▶ [WHAT IS BEING ASKED] The result should be every line of the listing that holds the word "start".

----------

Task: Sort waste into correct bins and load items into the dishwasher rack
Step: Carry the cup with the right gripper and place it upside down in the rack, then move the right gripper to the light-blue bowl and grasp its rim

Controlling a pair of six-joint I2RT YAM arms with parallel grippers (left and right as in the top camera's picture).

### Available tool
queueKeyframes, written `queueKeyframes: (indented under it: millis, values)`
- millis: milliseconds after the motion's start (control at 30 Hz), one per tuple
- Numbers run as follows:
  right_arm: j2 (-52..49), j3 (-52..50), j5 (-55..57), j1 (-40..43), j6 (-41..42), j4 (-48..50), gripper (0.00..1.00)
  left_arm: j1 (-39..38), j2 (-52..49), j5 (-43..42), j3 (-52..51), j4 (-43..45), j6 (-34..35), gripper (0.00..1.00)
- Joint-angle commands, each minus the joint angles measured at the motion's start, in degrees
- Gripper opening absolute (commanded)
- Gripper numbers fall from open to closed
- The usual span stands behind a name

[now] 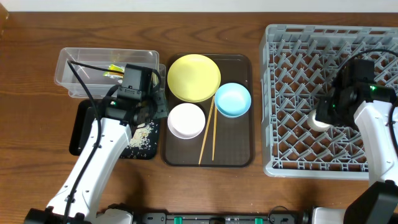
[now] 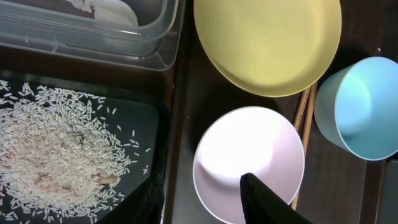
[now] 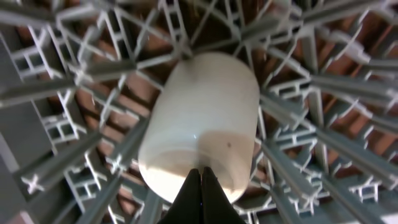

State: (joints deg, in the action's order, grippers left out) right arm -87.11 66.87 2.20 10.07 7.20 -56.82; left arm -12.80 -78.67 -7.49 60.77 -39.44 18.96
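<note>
The clear tub holds the green-and-yellow wrapper. The black tray holds the rice, which also shows in the left wrist view. My left gripper is open and empty. It straddles the black tray's right edge and the white bowl. The yellow plate, blue bowl and chopsticks lie on the brown tray. My right gripper is shut, its tips just in front of the pale cup lying in the grey rack.
The brown serving tray sits between the black tray and the rack. The clear tub's rim lies close above the left gripper, with something white inside it. Rack pegs surround the cup.
</note>
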Motion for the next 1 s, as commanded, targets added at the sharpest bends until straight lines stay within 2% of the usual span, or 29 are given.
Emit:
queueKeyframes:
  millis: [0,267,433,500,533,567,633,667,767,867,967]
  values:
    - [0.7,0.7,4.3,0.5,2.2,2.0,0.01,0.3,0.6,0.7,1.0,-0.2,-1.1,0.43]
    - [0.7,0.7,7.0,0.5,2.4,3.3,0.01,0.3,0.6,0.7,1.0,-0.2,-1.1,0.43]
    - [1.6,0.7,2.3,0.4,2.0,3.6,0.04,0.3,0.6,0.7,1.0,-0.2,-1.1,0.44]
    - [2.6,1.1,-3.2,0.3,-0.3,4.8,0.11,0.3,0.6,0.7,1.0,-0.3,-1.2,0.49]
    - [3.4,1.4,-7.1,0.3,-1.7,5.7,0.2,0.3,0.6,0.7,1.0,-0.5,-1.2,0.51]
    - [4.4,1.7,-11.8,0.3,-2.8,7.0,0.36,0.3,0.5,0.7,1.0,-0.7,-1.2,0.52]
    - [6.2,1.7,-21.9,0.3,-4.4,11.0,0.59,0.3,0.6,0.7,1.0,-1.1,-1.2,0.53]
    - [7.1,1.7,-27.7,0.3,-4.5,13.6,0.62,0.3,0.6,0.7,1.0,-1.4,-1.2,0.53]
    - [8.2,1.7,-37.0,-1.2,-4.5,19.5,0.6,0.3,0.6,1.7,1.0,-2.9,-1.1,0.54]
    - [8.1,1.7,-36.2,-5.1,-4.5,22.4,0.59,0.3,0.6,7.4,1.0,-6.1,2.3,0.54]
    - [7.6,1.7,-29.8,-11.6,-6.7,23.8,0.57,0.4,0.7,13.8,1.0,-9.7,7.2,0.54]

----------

▶ [ANSWER]
- millis: milliseconds after the motion's start (control at 30 Hz), one per tuple
- Joint-angle commands, each minus the joint angles measured at the motion's start, in degrees

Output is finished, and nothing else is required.